Year in Books


A Handbook of Greek Mythology, by H.J. Rose.  A scholarly and wide ranging overview, concisely and skillfully written. Do professors like Rose still exist?

Kill or Get Killed, by Col. Rex Applegate.  The classic guide to "riot control techniques, manhandling, and close combat". Full of information I look forward to applying in 2015.

Lord Byron’s Foot, by George Green. His poems are funny, he’s the contemporary master of ekphrasis, his references range from Pindar to David Lee Roth.

The Counterfeiters, by Hugh Kenner. Themes include "[T]he Enlightenment; Buster Keaton (stoic comedian); bad poetry; Albrecht Durer; Joyce; Swift, Pope; closed systems, mathematical and mechanical; Charles Babbage and his Calculating Engines; the late history of Latin abstract nouns; Andy Warhol; Gödel’s Proof; horses; computer games; a clockwork duck that suffered from indigestion; and a man who wore a gas mask to ride his bicycle."

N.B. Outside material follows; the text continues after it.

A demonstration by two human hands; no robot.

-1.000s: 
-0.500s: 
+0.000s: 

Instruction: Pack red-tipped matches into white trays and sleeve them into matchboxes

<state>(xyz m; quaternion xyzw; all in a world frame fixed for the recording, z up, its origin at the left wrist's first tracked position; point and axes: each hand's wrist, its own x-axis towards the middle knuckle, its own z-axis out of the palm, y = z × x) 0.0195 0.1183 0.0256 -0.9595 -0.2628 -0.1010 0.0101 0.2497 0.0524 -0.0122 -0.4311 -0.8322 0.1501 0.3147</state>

The History of Atlantis, by Lewis Spence. Originally published in 1923, it’s still the most intelligent and evenhanded history of the lost continent I've ever read.

Eric Ravilious - Imagined Realities. Catalogue to the 2003 Imperial War Museum exhibition of the artist’s work.

The Opposing Shore, by Julien Gracq . An aristocrat from the mythical country of Orsenna must choose between waiting for catastrophe or hastening its onset (unless it’s not really a choice, and the catastrophe already happened and is merely unrecognized).

Comments

  1. I would be interested in reading Spence's "Occult Origins of the Failure of the 2014 Scottish Independence Referendum." Too bad he was taken up to the big stone circle in the sky before he could produce such a volume.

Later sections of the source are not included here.